*** Stored data Section Begins ***

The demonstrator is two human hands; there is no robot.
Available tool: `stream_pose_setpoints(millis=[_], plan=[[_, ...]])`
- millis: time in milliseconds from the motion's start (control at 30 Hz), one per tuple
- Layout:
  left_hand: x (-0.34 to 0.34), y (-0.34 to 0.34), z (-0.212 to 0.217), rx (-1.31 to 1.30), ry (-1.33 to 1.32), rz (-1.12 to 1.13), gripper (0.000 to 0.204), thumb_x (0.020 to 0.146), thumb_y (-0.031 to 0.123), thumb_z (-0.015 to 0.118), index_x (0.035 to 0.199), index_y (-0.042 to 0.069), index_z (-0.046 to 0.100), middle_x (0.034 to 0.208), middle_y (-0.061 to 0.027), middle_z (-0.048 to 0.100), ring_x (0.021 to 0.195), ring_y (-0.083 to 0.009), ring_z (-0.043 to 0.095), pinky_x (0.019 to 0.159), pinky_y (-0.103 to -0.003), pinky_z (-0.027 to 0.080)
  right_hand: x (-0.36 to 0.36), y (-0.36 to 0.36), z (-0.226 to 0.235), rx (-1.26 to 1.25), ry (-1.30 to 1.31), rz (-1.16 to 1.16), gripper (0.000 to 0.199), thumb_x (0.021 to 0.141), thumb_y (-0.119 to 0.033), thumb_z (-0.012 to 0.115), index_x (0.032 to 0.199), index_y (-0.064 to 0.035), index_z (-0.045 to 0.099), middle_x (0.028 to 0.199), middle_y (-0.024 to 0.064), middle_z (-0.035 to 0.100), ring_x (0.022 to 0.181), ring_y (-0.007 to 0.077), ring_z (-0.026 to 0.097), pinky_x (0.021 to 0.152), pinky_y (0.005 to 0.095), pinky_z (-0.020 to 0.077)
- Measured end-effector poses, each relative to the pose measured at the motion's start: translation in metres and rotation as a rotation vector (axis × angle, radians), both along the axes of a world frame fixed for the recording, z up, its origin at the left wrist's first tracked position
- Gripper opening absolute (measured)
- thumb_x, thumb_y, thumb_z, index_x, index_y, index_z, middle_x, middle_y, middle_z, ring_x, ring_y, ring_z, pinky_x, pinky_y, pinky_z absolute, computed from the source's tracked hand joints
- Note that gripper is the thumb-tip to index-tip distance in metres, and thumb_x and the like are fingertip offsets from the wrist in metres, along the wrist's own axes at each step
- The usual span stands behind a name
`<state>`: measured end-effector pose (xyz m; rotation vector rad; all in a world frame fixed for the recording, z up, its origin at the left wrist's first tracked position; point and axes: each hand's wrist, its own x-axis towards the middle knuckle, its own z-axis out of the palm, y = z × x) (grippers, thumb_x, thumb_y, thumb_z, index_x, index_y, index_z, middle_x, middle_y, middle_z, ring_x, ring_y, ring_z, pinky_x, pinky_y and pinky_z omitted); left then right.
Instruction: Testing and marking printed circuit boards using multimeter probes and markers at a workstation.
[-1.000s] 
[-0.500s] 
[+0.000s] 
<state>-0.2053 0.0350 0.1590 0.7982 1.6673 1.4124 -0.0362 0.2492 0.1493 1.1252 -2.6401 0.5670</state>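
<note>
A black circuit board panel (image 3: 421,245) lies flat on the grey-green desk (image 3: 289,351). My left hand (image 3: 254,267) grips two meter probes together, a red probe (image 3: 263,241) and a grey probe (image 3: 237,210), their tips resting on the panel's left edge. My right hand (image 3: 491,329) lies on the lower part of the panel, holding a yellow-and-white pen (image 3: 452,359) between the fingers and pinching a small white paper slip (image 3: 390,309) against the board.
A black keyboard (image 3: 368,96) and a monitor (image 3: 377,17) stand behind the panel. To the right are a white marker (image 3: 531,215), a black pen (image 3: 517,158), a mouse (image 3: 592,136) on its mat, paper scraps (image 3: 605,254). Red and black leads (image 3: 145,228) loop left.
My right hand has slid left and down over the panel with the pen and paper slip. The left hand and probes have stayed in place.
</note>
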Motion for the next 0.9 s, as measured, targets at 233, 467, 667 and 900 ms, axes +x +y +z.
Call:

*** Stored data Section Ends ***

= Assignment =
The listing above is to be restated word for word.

= Task solution =
The demonstrator is two human hands; there is no robot.
Available tool: `stream_pose_setpoints(millis=[_], plan=[[_, ...]])`
- millis: time in milliseconds from the motion's start (control at 30 Hz), one per tuple
- Layout:
  left_hand: x (-0.34 to 0.34), y (-0.34 to 0.34), z (-0.212 to 0.217), rx (-1.31 to 1.30), ry (-1.33 to 1.32), rz (-1.12 to 1.13), gripper (0.000 to 0.204), thumb_x (0.020 to 0.146), thumb_y (-0.031 to 0.123), thumb_z (-0.015 to 0.118), index_x (0.035 to 0.199), index_y (-0.042 to 0.069), index_z (-0.046 to 0.100), middle_x (0.034 to 0.208), middle_y (-0.061 to 0.027), middle_z (-0.048 to 0.100), ring_x (0.021 to 0.195), ring_y (-0.083 to 0.009), ring_z (-0.043 to 0.095), pinky_x (0.019 to 0.159), pinky_y (-0.103 to -0.003), pinky_z (-0.027 to 0.080)
  right_hand: x (-0.36 to 0.36), y (-0.36 to 0.36), z (-0.226 to 0.235), rx (-1.26 to 1.25), ry (-1.30 to 1.31), rz (-1.16 to 1.16), gripper (0.000 to 0.199), thumb_x (0.021 to 0.141), thumb_y (-0.119 to 0.033), thumb_z (-0.012 to 0.115), index_x (0.032 to 0.199), index_y (-0.064 to 0.035), index_z (-0.045 to 0.099), middle_x (0.028 to 0.199), middle_y (-0.024 to 0.064), middle_z (-0.035 to 0.100), ring_x (0.022 to 0.181), ring_y (-0.007 to 0.077), ring_z (-0.026 to 0.097), pinky_x (0.021 to 0.152), pinky_y (0.005 to 0.095), pinky_z (-0.020 to 0.077)
- Measured end-effector poses, each relative to the pose measured at the motion's start: translation in metres and rotation as a rotation vector (axis × angle, radians), both along the axes of a world frame fixed for the recording, z up, its origin at the left wrist's first tracked position
- Gripper opening absolute (measured)
- thumb_x, thumb_y, thumb_z, index_x, index_y, index_z, middle_x, middle_y, middle_z, ring_x, ring_y, ring_z, pinky_x, pinky_y, pinky_z absolute, computed from the source's tracked hand joints
- Note that gripper is the thumb-tip to index-tip distance in metres, and thumb_x and the like are fingertip offsets from the wrist in metres, along the wrist's own axes at each step
- The usual span stands behind a name
`<state>`: measured end-effector pose (xyz m; rotation vector rad; all in a world frame fixed for the recording, z up, its origin at the left wrist's first tracked position; point and axes: each hand's wrist, its own x-axis towards the middle knuckle, its own z-axis out of the palm, y = z × x) (grippers, thumb_x, thumb_y, thumb_z, index_x, index_y, index_z, middle_x, middle_y, middle_z, ring_x, ring_y, ring_z, pinky_x, pinky_y and pinky_z omitted); left then right.
Instruction: Testing and marking printed circuit boards using multimeter probes and markers at a workstation.
[-1.000s] 
[-0.500s] 
[+0.000s] 
<state>-0.2053 0.0350 0.1590 0.7982 1.6673 1.4124 -0.0362 0.2492 0.1493 1.1252 -2.6401 0.5670</state>
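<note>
A black circuit board panel (image 3: 421,245) lies flat on the grey-green desk (image 3: 289,351). My left hand (image 3: 254,267) grips two meter probes together, a red probe (image 3: 263,241) and a grey probe (image 3: 237,210), their tips resting on the panel's left edge. My right hand (image 3: 491,329) lies on the lower part of the panel, holding a yellow-and-white pen (image 3: 452,359) between the fingers and pinching a small white paper slip (image 3: 390,309) against the board.
A black keyboard (image 3: 368,96) and a monitor (image 3: 377,17) stand behind the panel. To the right are a white marker (image 3: 531,215), a black pen (image 3: 517,158), a mouse (image 3: 592,136) on its mat, paper scraps (image 3: 605,254). Red and black leads (image 3: 145,228) loop left.
My right hand has slid left and down over the panel with the pen and paper slip. The left hand and probes have stayed in place.
</note>
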Motion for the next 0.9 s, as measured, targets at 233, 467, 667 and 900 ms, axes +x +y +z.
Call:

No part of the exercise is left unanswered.